## Activity
Would you please return the lines of the material that contain the word "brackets"?

## Given material

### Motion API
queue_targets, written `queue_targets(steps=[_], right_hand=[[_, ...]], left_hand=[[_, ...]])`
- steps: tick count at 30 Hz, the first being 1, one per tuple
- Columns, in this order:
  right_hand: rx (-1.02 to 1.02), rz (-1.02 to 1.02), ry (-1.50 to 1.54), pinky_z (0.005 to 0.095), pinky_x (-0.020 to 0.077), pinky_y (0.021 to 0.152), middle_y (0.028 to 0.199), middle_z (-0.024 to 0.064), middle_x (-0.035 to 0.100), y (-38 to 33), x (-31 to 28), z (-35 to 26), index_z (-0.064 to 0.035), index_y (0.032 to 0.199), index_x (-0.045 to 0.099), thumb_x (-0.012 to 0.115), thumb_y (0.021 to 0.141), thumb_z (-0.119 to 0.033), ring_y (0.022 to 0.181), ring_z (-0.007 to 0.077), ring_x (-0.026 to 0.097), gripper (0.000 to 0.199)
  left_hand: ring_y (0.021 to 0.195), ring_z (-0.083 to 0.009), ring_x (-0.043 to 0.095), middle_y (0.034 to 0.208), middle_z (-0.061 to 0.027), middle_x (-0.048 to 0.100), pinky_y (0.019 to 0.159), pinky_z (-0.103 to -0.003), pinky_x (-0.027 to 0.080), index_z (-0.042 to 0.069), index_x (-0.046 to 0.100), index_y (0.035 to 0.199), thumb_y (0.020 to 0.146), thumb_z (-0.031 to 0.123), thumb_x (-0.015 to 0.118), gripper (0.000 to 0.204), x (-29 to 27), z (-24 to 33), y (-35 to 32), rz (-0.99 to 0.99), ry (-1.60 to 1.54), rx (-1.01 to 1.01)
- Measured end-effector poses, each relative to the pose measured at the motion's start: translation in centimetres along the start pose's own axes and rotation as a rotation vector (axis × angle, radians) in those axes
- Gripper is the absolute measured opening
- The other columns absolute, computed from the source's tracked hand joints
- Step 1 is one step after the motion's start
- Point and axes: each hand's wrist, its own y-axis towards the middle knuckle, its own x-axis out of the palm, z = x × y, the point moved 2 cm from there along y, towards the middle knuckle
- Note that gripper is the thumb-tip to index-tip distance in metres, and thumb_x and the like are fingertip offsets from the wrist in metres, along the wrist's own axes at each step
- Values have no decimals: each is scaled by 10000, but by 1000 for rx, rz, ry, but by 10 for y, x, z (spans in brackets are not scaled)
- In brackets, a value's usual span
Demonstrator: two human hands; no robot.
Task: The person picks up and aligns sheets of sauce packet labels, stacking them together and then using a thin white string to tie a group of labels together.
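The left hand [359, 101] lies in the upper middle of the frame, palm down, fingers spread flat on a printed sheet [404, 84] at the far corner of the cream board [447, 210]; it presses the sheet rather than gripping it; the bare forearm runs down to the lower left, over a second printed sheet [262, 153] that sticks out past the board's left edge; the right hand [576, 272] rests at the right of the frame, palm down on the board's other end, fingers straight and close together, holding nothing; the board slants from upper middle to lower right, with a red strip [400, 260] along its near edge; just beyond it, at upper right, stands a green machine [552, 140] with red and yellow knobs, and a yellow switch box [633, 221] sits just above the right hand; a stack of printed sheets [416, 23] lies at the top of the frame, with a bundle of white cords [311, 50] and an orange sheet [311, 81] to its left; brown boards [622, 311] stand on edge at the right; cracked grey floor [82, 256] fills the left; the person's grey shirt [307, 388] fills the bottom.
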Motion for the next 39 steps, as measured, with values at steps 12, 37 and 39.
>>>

## Solution for this task
- Values have no decimals: each is scaled by 10000, but by 1000 for rx, rz, ry, but by 10 for y, x, z (spans in brackets are not scaled)
- In brackets, a value's usual span

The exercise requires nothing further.